Behavioral health records are some of the most sensitive information any practice holds. A single therapy note or substance use history can affect a patient’s job, relationships, and legal standing, which is why these records carry extra protection under federal law. In 2026 the rules tightened. If you run a counseling practice, a psychiatry group, an addiction treatment program, or a teletherapy service, your technology and your paperwork both need to keep up. Here is what changed and what your IT setup needs to cover.
The 2026 Part 2 deadline behavioral health practices cannot ignore
On February 8, 2024, the U.S. Department of Health and Human Services finalized major changes to 42 CFR Part 2, the federal rule that protects records from substance use disorder (SUD) treatment programs. The rule has been effective since April 16, 2024, and practices had to comply by February 16, 2026. The goal was to bring Part 2 closer to HIPAA so records can move more easily between providers while patients keep strong privacy.
The most important changes include:
- A single patient consent can now cover all future uses and disclosures for treatment, payment, and health care operations, instead of a separate consent for each disclosure.
- The HIPAA Breach Notification Rule now applies to Part 2 records, so a breach of SUD data triggers the same reporting duties as any other protected health information.
- Penalties were aligned with HIPAA, replacing the old criminal-only penalties with the civil and criminal enforcement framework that applies to HIPAA violations.
- A new category of SUD counseling notes now gets heightened protection, much like psychotherapy notes under HIPAA.
If your practice touches SUD treatment in any way, these are not optional. The access controls, audit logs, and breach response that HIPAA expects now clearly apply to Part 2 data too. Our HIPAA compliance services page explains how those controls fit together.
Psychotherapy notes need more than a locked drawer
HIPAA already gives psychotherapy notes a higher level of protection than the rest of the medical record. In most cases you cannot release them without a specific, separate authorization signed by the patient. A general release for the chart does not cover them.
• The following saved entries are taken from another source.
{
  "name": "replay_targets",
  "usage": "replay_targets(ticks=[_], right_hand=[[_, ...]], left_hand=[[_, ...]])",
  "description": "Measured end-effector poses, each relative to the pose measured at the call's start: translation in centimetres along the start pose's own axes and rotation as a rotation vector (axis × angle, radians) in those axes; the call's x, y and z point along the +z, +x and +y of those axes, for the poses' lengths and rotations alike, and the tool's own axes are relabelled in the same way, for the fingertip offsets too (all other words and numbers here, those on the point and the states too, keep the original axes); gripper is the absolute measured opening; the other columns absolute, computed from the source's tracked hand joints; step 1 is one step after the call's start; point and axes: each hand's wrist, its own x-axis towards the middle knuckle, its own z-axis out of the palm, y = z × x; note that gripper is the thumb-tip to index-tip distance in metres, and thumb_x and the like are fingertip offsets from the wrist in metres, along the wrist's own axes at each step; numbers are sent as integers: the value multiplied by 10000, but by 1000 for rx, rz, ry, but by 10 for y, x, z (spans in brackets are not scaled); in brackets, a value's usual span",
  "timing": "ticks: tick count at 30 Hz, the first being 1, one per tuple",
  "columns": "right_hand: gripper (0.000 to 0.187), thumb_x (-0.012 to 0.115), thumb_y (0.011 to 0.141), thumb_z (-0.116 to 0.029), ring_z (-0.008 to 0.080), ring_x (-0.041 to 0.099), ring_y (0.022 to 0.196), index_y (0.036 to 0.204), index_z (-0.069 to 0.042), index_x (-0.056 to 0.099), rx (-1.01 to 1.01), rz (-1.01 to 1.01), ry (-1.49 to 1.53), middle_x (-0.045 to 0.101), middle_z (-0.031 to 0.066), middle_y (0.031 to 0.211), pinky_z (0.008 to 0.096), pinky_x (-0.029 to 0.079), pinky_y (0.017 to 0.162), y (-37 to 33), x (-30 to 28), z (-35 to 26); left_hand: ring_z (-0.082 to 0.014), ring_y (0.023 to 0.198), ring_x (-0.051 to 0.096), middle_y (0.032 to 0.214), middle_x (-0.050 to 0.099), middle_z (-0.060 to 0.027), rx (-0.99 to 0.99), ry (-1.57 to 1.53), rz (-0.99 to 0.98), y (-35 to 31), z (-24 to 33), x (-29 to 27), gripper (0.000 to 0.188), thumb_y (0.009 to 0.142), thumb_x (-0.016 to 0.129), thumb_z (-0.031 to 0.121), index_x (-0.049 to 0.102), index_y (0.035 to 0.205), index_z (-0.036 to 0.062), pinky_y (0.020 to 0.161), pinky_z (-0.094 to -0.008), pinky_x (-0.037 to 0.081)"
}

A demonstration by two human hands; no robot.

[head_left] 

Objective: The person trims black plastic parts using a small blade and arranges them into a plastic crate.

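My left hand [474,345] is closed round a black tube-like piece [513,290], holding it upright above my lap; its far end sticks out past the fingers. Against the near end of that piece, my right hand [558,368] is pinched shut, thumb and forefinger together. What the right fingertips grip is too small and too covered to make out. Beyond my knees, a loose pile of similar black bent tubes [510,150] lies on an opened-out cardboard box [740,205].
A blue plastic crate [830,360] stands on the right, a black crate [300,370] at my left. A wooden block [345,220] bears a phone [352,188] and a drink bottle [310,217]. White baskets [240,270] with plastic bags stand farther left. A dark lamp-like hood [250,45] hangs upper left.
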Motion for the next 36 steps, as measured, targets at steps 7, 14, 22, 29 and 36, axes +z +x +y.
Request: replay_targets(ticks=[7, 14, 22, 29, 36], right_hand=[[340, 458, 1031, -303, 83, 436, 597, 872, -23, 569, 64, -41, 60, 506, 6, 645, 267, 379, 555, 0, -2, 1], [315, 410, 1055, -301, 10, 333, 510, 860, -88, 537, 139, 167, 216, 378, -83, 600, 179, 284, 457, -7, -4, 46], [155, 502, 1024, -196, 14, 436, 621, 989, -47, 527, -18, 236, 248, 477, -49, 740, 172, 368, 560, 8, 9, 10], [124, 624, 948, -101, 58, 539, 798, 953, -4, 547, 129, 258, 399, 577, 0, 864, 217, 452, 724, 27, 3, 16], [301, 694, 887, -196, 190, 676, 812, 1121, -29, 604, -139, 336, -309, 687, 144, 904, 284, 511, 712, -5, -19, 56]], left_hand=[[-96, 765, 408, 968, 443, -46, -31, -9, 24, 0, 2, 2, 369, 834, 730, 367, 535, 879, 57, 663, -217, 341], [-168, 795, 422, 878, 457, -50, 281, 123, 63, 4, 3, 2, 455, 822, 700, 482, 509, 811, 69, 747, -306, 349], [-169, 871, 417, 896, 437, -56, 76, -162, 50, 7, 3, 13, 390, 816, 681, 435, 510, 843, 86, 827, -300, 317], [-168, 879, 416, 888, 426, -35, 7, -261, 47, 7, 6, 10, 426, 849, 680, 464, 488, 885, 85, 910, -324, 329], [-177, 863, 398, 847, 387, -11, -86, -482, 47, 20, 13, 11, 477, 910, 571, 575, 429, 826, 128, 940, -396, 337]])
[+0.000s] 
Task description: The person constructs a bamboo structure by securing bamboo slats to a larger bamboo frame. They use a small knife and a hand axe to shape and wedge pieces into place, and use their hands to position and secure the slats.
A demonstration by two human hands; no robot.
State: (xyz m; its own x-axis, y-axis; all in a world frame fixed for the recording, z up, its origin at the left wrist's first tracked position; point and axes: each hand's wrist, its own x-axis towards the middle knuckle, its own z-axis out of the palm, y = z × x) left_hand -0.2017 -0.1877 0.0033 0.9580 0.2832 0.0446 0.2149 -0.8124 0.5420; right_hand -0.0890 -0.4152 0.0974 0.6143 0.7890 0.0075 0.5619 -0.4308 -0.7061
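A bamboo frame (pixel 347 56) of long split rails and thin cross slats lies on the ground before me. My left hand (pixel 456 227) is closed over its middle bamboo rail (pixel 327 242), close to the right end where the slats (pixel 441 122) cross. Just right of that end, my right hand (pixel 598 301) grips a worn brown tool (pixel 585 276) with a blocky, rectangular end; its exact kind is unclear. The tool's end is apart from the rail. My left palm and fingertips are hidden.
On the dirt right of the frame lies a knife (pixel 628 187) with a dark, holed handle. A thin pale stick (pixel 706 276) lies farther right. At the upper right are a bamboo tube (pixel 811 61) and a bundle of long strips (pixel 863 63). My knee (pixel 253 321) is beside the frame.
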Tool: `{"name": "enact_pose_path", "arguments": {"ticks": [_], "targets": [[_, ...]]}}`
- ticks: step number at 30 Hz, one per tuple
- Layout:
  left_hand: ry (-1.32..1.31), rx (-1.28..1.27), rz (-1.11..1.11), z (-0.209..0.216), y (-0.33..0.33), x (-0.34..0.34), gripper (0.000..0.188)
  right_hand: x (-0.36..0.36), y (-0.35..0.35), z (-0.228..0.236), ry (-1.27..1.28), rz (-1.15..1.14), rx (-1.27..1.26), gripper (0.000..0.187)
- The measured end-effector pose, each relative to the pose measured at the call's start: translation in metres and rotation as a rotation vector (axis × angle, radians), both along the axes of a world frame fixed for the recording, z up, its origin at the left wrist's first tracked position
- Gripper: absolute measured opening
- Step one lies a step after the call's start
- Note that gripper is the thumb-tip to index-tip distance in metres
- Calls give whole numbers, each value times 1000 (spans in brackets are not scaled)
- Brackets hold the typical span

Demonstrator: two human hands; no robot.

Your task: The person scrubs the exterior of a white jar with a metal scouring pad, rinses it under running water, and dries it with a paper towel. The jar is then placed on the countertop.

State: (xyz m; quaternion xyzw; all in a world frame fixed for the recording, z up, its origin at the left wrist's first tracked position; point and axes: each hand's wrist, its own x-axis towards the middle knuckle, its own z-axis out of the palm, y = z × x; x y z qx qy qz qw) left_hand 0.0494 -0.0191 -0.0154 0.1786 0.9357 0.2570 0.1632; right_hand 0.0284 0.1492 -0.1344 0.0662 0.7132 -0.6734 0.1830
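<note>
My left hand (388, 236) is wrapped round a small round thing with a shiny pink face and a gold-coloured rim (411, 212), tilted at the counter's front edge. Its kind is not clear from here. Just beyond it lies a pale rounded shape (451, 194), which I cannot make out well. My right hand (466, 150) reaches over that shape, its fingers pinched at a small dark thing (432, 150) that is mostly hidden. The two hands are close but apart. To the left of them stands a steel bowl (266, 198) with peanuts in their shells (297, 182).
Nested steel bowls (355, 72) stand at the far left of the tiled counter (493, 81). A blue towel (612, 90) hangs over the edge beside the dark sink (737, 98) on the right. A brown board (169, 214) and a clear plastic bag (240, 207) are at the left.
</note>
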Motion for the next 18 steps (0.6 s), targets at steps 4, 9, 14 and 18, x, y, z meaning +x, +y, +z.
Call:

There is a catch that trips up many practices. Notes only qualify for this extra protection if they are kept separate from the main record. If a clinician stores session analysis in the same file as diagnoses, medications, and billing, those notes lose their special status and are treated as standard electronic protected health information.
That separation is a technology decision as much as a clinical one. Your electronic health record should let clinicians store psychotherapy notes in a distinct, access-restricted location, and only authorized staff should be able to open them. If your current system cannot do that cleanly, it is worth a HIPAA risk assessment to find the gap before an auditor or a breach does.
Teletherapy is convenient, but the platform is only half the job
Behavioral health adopted video visits faster than almost any other specialty, and most patients now expect the option. HIPAA does not ban any particular tool, but it does require that telehealth runs on technology that meets the Privacy and Security Rules, and that you have a signed business associate agreement (BAA) with the vendor.
A consumer video app with no BAA is a problem, no matter how secure it feels. Before you treat a single patient over video, confirm the platform covers the basics:
- A signed BAA from every vendor that handles your patient data.
- Encryption of data both in transit and at rest.
- Unique logins, multi-factor authentication, and role-based access so only the right people see each record.
- Audit logging that records who accessed what and when.
- A current security risk analysis that reflects your telehealth workflow and every vendor in it.
The same standard applies to your EHR, billing system, scheduling tool, and any cloud storage. Each one that touches patient data needs a BAA on file. Our managed IT services for healthcare team keeps that vendor inventory current so nothing slips through.
A practical IT foundation for behavioral health practices
Most enforcement actions trace back to a few missing basics rather than exotic attacks. A behavioral health practice that wants to sleep at night should have:
- A documented, up-to-date security risk analysis, reviewed at least once a year.
- Multi-factor authentication on email, the EHR, and remote access.
- Encrypted devices and encrypted, tested backups stored off site.
- Access controls so each staff member sees only what their role requires.
- Regular staff training on phishing and on handling sensitive records.
These same controls also satisfy most cyber insurance requirements, which means one well run program protects patients, your license, and your premium at the same time. Strong cybersecurity is no longer separate from compliance. It is the same work.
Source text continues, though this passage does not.